Activity.
Across the entries below, work out how many lines contain "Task". Please give the number only.

The data.

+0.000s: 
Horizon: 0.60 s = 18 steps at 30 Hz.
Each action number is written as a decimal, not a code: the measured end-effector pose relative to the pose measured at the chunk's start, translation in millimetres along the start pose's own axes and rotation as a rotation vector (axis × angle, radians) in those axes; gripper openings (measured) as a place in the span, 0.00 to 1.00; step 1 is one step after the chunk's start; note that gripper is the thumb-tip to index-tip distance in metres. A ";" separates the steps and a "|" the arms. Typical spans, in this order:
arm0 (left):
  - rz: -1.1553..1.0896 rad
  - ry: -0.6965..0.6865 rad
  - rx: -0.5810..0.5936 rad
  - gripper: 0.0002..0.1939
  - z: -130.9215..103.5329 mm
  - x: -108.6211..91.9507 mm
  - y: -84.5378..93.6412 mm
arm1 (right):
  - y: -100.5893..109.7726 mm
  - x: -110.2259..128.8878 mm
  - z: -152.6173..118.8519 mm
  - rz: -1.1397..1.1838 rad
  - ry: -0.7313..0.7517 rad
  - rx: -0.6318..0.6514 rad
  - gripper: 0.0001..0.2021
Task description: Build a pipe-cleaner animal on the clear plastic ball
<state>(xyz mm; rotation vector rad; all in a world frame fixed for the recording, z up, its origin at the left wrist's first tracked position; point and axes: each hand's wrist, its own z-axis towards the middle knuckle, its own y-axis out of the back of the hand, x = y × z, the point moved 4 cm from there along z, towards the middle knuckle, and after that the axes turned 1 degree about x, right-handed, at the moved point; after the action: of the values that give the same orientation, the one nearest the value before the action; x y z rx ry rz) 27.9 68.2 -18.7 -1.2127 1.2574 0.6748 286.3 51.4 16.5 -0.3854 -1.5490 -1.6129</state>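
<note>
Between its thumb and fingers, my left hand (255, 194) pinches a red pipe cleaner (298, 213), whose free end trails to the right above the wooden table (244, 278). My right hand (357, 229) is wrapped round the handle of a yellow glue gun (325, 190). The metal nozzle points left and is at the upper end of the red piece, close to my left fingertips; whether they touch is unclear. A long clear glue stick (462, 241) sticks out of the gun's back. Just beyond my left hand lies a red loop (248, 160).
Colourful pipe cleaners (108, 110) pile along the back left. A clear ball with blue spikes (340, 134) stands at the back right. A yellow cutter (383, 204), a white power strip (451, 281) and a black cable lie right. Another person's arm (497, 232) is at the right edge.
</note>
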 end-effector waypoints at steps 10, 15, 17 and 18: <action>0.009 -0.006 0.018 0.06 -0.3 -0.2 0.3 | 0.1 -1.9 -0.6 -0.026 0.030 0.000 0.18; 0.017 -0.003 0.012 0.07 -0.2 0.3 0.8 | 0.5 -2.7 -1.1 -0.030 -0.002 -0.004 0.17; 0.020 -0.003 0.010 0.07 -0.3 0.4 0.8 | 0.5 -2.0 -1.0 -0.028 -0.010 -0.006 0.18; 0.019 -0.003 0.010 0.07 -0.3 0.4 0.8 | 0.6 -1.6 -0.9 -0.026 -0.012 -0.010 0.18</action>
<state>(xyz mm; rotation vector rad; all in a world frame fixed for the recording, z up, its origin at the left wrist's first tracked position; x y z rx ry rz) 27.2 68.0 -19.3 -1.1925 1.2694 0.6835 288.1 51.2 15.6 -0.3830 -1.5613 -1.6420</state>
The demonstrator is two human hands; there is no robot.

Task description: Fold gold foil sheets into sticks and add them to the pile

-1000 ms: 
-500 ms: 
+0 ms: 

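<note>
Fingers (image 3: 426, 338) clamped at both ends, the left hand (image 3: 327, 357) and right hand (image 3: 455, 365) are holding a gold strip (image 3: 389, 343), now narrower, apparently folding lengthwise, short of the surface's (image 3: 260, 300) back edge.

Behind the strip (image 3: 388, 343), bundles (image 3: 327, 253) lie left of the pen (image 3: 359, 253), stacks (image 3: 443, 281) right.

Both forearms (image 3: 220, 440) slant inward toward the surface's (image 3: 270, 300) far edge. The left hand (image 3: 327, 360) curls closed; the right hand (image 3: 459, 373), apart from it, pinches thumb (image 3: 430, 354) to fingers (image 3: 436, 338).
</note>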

Written response.
2